4 minute read

İnsanoğlu unutur. Aslında bu, insan için bir hayatta kalma refleksidir; hayat acımasızdır ve insanın keşfettiği en iyi ilaç unutmaktır. Bunun sonucunda toplumların hafızası da zamanla zayıflayabilir. Birey unutunca yoluna daha kolay devam edebilir; fakat toplumlar ancak hatırlayarak var olabilir. Unutan toplumların tarih sahnesinden hızla silinmesinin bir nedeni de budur. Hafızayı tazelemek, salt tarih bilgisi değil; aynı zamanda bir toplumsal muhasebedir.

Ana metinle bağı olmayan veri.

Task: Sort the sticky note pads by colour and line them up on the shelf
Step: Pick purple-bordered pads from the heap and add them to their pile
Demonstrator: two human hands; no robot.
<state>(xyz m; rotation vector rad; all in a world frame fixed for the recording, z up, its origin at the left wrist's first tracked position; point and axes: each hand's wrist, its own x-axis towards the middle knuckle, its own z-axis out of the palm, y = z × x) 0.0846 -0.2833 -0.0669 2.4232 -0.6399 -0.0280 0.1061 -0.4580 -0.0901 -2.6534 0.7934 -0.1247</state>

Türkiye’nin son yüzyıllık güvenlik serüveni, her dönemin kendi gerilimlerini, mecburiyetlerini ve kırılma anlarını içinde barındırıyor. İlk köşe yazımda fikirlerimi paylaşmadan önce bu tarihsel muhasebeyi yapmak ve yazılarım için bir çerçeve çizmek istedim.

Cumhuriyet daha ilk adımında, var olma iradesiyle yürüttüğü Millî Mücadele’yi kazanarak sahneye çıktı. Aradan yarım asır geçmeden bu kez Kıbrıs’ta, uluslararası anlaşmaların verdiği yetkiye dayanarak hem soydaşlarını korumak hem de Doğu Akdeniz’de Türkiye’ye karşı kurulan jeopolitik tehdidi bertaraf etmek için askerî harekât düzenledi. Bu hamlenin arkasında yalnızca çıkarma gemileri ve paraşütçüler bulunmuyordu; diplomasi, istihbarat ve gayrinizami unsurların yıllara yayılan hazırlığı da vardı.

Kıbrıs’ın gölgesi daha tazeyken Türkiye içeride bambaşka bir döneme girdi. Kıbrıs’ta yabancı güçlerin bozulan denklemleri ardından, Türkiye’nin içeriden baskılanması için yeni girişimler devreye sokuldu. 1970’lerin sonunda ortaya çıkan bölücü terör, 1980 darbesi sonrasında oluşan siyasi iklimin içine yerleştirildi ve devletin en uzun soluklu güvenlik problemine dönüştü. 1990’lı yıllar ise hem terörün hem de devlet içi çekişmelerin en sert yaşandığı dönem olarak hâlâ hafızalardaki tazeliğini koruyor.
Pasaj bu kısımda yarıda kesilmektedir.